● Task item: With pictures omitted, transcribe exactly the lines from the one containing "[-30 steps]" to the end of the records below.

════════════════

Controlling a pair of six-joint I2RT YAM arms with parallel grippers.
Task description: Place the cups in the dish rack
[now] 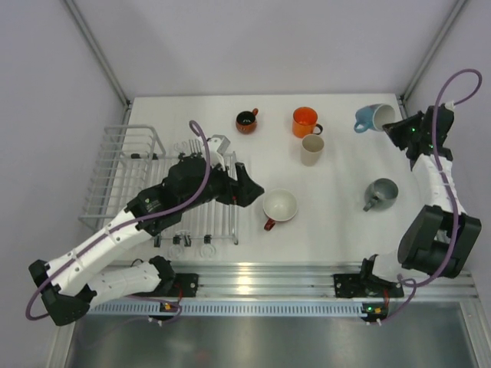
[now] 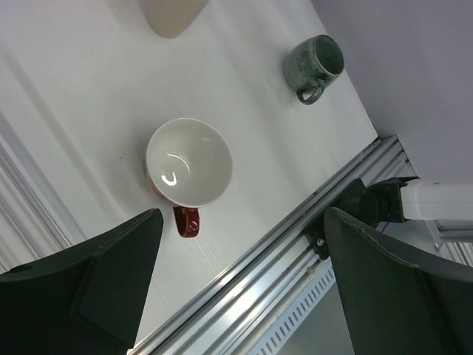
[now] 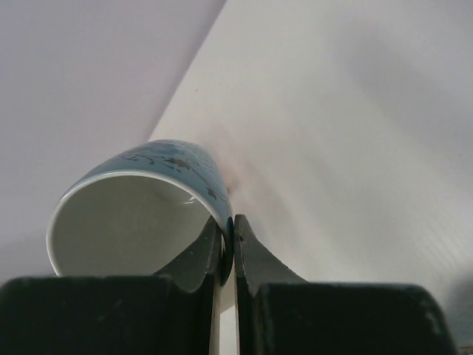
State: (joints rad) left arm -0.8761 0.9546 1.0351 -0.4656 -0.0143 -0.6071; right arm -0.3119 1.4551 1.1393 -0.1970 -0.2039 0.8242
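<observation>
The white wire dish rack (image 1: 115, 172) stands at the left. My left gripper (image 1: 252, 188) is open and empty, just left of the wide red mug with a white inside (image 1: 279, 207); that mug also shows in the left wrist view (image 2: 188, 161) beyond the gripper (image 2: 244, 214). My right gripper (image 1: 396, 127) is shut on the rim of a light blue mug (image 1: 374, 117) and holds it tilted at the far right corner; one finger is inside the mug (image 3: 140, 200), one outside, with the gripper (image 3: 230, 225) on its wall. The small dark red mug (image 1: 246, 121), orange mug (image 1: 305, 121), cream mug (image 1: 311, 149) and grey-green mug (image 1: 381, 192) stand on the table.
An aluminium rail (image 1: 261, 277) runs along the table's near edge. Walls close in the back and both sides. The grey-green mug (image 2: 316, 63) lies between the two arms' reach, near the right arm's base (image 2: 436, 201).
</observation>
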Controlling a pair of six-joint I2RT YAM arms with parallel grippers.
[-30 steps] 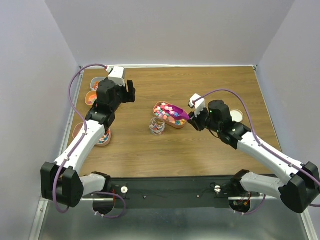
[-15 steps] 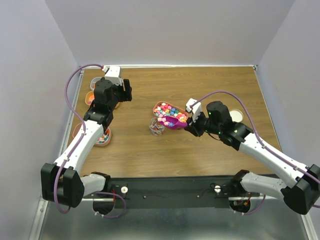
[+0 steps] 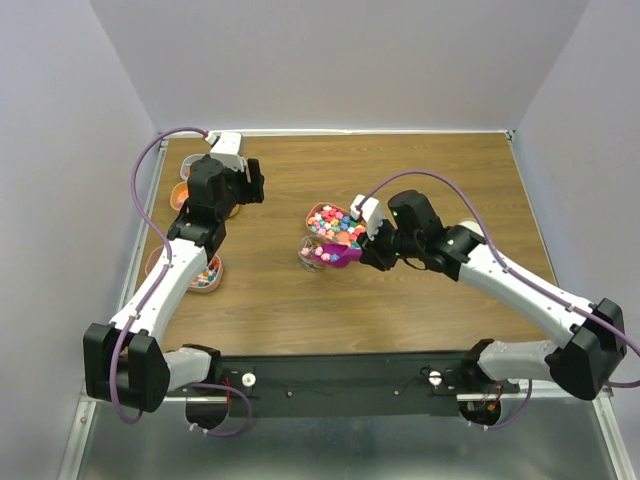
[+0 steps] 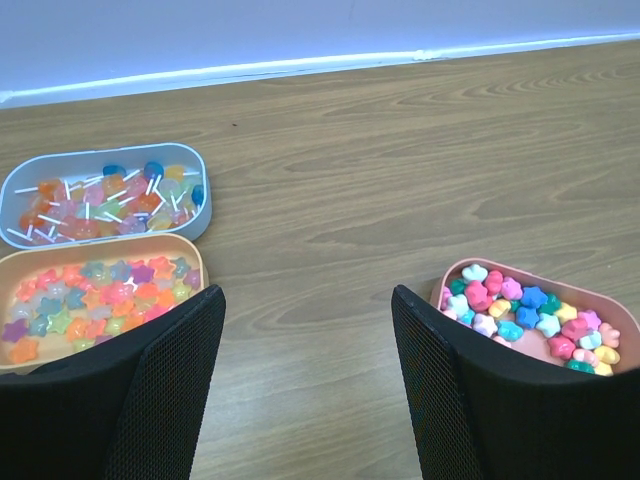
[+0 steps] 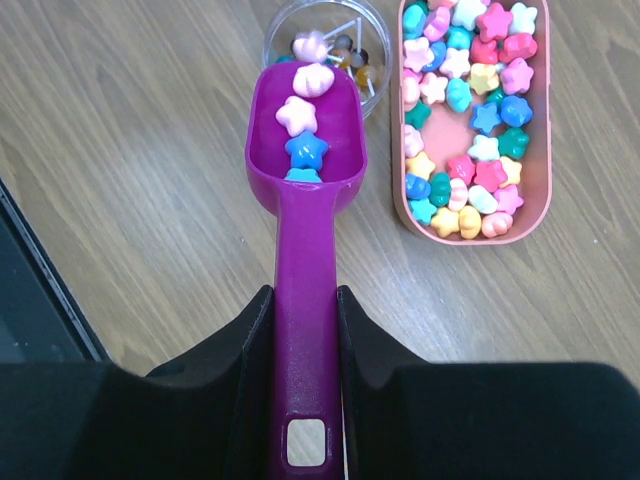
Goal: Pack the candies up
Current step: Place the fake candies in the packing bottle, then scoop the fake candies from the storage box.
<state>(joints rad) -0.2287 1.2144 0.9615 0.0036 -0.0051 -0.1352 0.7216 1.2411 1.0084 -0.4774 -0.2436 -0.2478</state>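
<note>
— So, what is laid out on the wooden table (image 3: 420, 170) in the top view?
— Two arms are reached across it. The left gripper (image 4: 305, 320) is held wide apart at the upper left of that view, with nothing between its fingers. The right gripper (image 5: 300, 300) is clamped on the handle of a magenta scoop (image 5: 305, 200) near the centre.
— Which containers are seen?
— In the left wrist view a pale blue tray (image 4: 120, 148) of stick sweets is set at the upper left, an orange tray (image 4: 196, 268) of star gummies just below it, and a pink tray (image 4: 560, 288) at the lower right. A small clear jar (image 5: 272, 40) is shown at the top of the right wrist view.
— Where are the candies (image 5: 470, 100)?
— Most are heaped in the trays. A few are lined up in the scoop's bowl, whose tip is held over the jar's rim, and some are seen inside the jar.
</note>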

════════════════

● Exercise output:
[-30 steps] 
[-15 steps] 
[+0 steps] 
[+0 steps] 
[+0 steps] 
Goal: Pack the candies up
Current step: Place the fake candies in the packing bottle, then scoop the fake candies from the storage box.
<state>(joints rad) -0.2287 1.2144 0.9615 0.0036 -0.0051 -0.1352 0.7216 1.2411 1.0084 -0.4774 -0.2436 -0.2478</state>
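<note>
— So, what is laid out on the wooden table (image 3: 420, 170) in the top view?
— Two arms are reached across it. The left gripper (image 4: 305, 320) is held wide apart at the upper left of that view, with nothing between its fingers. The right gripper (image 5: 300, 300) is clamped on the handle of a magenta scoop (image 5: 305, 200) near the centre.
— Which containers are seen?
— In the left wrist view a pale blue tray (image 4: 120, 148) of stick sweets is set at the upper left, an orange tray (image 4: 196, 268) of star gummies just below it, and a pink tray (image 4: 560, 288) at the lower right. A small clear jar (image 5: 272, 40) is shown at the top of the right wrist view.
— Where are the candies (image 5: 470, 100)?
— Most are heaped in the trays. A few are lined up in the scoop's bowl, whose tip is held over the jar's rim, and some are seen inside the jar.
</note>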

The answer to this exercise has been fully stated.